Work to be completed
Return verbatim every line from the first line of the data below to the line that contains "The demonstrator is", inclusive, and no further.

════════════════

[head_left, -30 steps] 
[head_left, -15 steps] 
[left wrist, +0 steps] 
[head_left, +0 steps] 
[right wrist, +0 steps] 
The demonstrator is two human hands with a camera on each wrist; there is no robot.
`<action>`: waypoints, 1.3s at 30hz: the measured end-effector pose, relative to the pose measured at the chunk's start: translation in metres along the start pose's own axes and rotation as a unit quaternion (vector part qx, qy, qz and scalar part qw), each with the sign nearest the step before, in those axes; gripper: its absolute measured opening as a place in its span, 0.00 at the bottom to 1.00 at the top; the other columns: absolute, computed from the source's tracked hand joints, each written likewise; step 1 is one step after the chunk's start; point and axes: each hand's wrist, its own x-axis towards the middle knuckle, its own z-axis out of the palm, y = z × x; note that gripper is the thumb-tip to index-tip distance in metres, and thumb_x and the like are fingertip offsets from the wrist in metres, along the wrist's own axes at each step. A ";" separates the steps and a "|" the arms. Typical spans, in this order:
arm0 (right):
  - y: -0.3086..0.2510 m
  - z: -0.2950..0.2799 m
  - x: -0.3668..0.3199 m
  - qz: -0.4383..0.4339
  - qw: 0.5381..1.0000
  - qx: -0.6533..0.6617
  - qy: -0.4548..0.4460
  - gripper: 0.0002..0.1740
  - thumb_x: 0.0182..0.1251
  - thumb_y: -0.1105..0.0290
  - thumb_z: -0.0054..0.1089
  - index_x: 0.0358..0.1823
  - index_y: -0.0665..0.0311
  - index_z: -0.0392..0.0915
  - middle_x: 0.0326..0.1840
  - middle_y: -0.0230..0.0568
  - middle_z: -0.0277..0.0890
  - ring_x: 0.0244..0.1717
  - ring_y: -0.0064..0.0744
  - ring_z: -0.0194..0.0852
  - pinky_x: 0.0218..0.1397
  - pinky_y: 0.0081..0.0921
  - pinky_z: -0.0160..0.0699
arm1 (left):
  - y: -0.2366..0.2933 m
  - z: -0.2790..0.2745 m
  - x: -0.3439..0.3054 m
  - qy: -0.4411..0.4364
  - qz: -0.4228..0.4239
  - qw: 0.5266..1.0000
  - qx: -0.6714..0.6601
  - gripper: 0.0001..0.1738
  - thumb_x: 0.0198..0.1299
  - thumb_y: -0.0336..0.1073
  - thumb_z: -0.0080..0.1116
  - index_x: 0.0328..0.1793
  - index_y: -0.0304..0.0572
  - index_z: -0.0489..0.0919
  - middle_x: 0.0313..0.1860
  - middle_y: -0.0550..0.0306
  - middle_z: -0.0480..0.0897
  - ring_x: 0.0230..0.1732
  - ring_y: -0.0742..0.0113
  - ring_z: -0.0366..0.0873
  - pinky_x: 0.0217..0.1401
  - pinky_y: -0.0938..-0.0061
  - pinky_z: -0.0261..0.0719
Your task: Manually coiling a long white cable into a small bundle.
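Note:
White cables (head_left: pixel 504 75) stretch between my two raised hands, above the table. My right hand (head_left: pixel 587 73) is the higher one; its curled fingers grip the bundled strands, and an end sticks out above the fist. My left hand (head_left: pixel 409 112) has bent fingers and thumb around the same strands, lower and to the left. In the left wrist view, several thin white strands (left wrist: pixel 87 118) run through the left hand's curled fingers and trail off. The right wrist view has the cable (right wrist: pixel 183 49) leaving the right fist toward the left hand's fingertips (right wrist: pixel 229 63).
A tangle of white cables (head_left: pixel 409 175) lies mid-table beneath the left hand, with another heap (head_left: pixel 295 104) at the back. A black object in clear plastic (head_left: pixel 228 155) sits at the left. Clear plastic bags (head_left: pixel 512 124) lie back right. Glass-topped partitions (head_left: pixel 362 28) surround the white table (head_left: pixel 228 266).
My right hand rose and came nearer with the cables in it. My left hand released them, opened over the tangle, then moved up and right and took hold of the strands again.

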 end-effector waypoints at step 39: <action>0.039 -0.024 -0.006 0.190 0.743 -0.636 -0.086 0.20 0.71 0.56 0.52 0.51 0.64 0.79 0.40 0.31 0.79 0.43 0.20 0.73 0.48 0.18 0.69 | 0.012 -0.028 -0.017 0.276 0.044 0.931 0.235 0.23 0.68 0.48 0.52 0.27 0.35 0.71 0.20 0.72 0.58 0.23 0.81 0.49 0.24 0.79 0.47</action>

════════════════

Exercise output
[head_left, -30 steps] 
[head_left, -15 steps] 
[left wrist, +0 steps] 
[head_left, +0 steps] 
[right wrist, +0 steps] 
The demonstrator is two human hands with a camera on each wrist; there is no robot.

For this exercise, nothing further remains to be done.